• [Activity] Repeat the listing below in full, keeping every character as it is.

• [Supplied data]

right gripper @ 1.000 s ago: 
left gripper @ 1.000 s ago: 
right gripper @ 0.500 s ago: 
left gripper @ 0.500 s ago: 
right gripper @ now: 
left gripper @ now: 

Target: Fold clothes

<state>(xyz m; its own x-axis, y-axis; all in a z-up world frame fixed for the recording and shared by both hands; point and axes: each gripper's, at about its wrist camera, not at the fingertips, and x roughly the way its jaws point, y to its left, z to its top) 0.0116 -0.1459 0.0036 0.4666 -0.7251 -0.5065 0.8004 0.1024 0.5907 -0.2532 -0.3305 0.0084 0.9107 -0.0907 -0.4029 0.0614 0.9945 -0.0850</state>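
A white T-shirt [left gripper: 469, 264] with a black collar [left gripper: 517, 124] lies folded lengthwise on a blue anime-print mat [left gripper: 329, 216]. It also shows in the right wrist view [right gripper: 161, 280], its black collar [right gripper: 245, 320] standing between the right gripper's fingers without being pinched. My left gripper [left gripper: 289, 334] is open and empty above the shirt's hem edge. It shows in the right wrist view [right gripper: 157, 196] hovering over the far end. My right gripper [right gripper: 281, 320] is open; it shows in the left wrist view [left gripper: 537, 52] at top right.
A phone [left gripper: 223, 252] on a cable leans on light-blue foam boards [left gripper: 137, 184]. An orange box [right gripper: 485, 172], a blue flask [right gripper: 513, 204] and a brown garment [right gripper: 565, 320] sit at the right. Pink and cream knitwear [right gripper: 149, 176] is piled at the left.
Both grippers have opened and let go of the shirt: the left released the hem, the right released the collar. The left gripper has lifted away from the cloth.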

• [Answer to this exercise]
right gripper @ 1.000 s ago: 
left gripper @ 1.000 s ago: 
right gripper @ 0.500 s ago: 
left gripper @ 0.500 s ago: 
right gripper @ now: 
left gripper @ now: 

Target: Fold clothes

<state>(xyz m; its own x-axis, y-axis; all in a z-up world frame fixed for the recording and shared by both hands; point and axes: each gripper's, at about its wrist camera, not at the fingertips, and x roughly the way its jaws point, y to its left, z to its top) 0.0116 -0.1459 0.0036 0.4666 -0.7251 -0.5065 0.8004 0.1024 0.5907 -0.2532 -0.3305 0.0084 0.9107 -0.0907 -0.4029 0.0614 0.9945 -0.0850</state>
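A white T-shirt [left gripper: 469, 264] with a black collar [left gripper: 517, 124] lies folded lengthwise on a blue anime-print mat [left gripper: 329, 216]. It also shows in the right wrist view [right gripper: 161, 280], its black collar [right gripper: 245, 320] standing between the right gripper's fingers without being pinched. My left gripper [left gripper: 289, 334] is open and empty above the shirt's hem edge. It shows in the right wrist view [right gripper: 157, 196] hovering over the far end. My right gripper [right gripper: 281, 320] is open; it shows in the left wrist view [left gripper: 537, 52] at top right.
A phone [left gripper: 223, 252] on a cable leans on light-blue foam boards [left gripper: 137, 184]. An orange box [right gripper: 485, 172], a blue flask [right gripper: 513, 204] and a brown garment [right gripper: 565, 320] sit at the right. Pink and cream knitwear [right gripper: 149, 176] is piled at the left.
Both grippers have opened and let go of the shirt: the left released the hem, the right released the collar. The left gripper has lifted away from the cloth.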

The answer has been given in its entirety.